Dataset records:
┄┄┄┄┄┄┄┄┄┄┄┄┄┄┄┄┄┄┄┄

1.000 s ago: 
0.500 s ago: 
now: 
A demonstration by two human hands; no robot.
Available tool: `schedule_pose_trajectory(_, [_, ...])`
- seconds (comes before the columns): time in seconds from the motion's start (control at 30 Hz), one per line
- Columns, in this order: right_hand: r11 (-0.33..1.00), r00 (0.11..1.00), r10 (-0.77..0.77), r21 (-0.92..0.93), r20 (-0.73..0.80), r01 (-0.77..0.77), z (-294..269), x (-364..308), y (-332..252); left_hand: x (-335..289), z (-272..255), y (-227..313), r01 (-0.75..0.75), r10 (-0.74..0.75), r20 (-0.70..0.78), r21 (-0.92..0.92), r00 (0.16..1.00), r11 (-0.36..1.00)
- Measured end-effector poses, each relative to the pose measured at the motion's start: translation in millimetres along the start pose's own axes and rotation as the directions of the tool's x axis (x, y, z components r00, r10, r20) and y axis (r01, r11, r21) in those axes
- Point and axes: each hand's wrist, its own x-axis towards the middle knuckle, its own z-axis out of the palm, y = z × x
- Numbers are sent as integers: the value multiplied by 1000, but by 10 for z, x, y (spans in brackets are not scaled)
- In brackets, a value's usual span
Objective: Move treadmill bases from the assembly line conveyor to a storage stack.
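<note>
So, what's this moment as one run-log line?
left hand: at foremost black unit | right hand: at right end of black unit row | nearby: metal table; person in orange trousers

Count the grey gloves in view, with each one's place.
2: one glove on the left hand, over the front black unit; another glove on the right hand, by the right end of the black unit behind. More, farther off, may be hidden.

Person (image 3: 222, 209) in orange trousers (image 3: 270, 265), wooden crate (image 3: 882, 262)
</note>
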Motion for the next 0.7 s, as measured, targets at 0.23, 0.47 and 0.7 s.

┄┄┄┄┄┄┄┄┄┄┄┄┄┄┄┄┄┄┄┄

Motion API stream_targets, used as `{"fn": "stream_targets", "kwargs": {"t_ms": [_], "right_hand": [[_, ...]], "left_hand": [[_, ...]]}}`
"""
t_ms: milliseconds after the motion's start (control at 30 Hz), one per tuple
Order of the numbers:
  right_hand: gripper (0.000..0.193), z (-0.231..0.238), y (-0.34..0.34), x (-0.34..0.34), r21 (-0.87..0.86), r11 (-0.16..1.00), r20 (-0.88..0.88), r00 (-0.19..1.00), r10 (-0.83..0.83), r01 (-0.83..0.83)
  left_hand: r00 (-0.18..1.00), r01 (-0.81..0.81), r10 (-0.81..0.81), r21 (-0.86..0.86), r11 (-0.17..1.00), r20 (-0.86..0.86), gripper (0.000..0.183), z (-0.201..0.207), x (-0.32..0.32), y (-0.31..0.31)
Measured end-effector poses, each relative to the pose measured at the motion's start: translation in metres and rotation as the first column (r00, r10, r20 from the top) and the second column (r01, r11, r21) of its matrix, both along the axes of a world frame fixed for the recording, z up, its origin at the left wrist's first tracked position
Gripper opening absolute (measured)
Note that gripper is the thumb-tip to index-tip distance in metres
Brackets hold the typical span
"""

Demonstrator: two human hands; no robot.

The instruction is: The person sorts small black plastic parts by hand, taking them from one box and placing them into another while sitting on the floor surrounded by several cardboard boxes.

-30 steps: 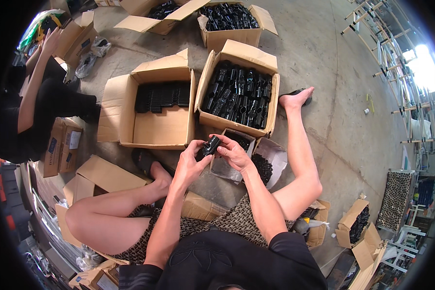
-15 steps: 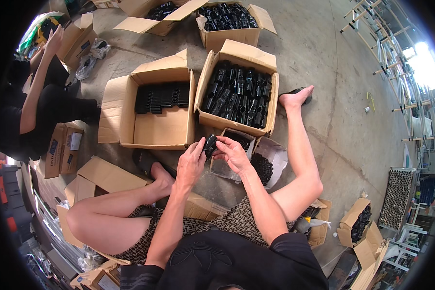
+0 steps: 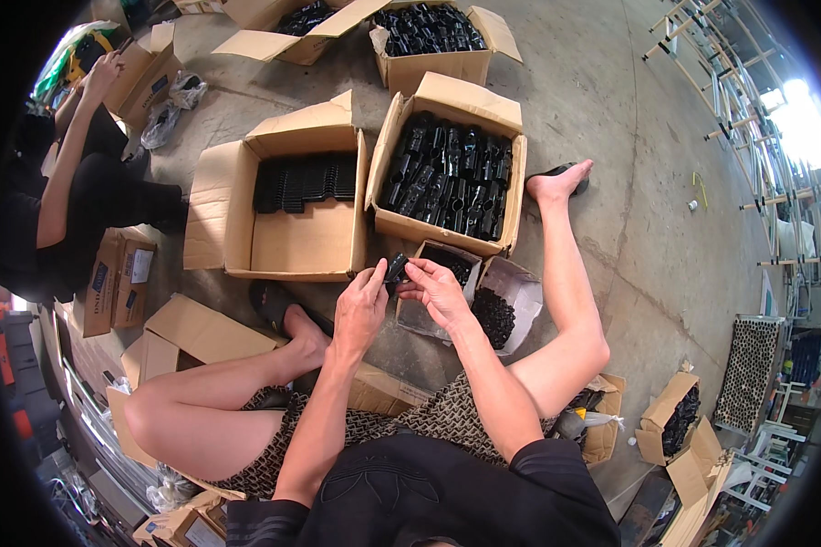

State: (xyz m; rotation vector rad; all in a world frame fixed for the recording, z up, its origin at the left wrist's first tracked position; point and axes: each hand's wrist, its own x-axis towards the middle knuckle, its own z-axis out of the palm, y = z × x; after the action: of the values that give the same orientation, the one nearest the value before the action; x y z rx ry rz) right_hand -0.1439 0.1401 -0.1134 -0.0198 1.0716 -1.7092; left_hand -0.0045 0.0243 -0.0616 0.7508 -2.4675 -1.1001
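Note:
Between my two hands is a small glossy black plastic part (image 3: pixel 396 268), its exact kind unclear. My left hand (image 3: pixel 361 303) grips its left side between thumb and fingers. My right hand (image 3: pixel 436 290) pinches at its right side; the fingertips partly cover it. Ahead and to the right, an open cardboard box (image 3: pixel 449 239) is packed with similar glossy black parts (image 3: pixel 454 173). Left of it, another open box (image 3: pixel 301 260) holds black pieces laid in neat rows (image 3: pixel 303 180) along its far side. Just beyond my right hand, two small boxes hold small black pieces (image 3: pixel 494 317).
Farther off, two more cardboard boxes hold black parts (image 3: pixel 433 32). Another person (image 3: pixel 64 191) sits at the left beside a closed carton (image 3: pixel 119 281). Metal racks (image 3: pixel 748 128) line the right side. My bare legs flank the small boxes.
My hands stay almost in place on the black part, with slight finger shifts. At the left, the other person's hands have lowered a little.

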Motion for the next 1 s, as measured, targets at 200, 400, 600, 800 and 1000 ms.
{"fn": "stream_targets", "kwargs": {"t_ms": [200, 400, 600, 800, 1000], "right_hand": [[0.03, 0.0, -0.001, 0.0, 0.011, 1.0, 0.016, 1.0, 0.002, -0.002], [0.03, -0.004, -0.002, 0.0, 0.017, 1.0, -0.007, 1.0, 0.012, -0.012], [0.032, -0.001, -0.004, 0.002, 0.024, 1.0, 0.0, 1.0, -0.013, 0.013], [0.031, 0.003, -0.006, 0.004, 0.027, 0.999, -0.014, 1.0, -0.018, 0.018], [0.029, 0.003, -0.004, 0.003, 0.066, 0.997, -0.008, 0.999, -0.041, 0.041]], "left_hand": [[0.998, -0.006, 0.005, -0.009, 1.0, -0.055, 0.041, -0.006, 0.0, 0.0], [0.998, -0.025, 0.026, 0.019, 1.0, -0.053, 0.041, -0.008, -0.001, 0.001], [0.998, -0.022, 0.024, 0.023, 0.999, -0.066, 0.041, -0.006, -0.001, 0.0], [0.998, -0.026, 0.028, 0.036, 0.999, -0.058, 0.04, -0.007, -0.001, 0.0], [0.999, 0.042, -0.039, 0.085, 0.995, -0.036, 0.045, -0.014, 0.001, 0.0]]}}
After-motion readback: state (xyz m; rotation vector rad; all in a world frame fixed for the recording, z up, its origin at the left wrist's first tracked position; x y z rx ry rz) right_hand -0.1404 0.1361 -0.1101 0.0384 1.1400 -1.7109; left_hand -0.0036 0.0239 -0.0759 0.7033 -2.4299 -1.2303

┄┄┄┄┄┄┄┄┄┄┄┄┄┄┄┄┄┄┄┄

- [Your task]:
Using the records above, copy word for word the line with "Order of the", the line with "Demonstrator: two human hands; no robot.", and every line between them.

- [Result of the task]:
Order of the numbers:
  right_hand: gripper (0.000..0.193), z (-0.231..0.238), y (-0.34..0.34), x (-0.34..0.34), r21 (-0.87..0.86), r11 (-0.16..1.00), r20 (-0.88..0.88), r00 (-0.19..1.00), r10 (-0.83..0.83), r01 (-0.83..0.83)
  left_hand: r00 (-0.18..1.00), r01 (-0.81..0.81), r10 (-0.81..0.81), r21 (-0.86..0.86), r11 (-0.17..1.00), r20 (-0.86..0.86), gripper (0.000..0.183), z (-0.201..0.207), x (-0.32..0.32), y (-0.31..0.31)
Measured end-effector poses, each relative to the pose measured at the motion's start: translation in metres and rotation as the first column (r00, r10, r20 from the top) and the second column (r01, r11, r21) of its matrix, both along the axes of a world frame fixed for the recording, z up, its origin at the left wrist's first tracked position
Gripper opening absolute (measured)
Note that gripper is the thumb-tip to index-tip distance in metres
Brackets hold the typical span
"""

Demonstrator: two human hands; no robot.

Here the output is complete.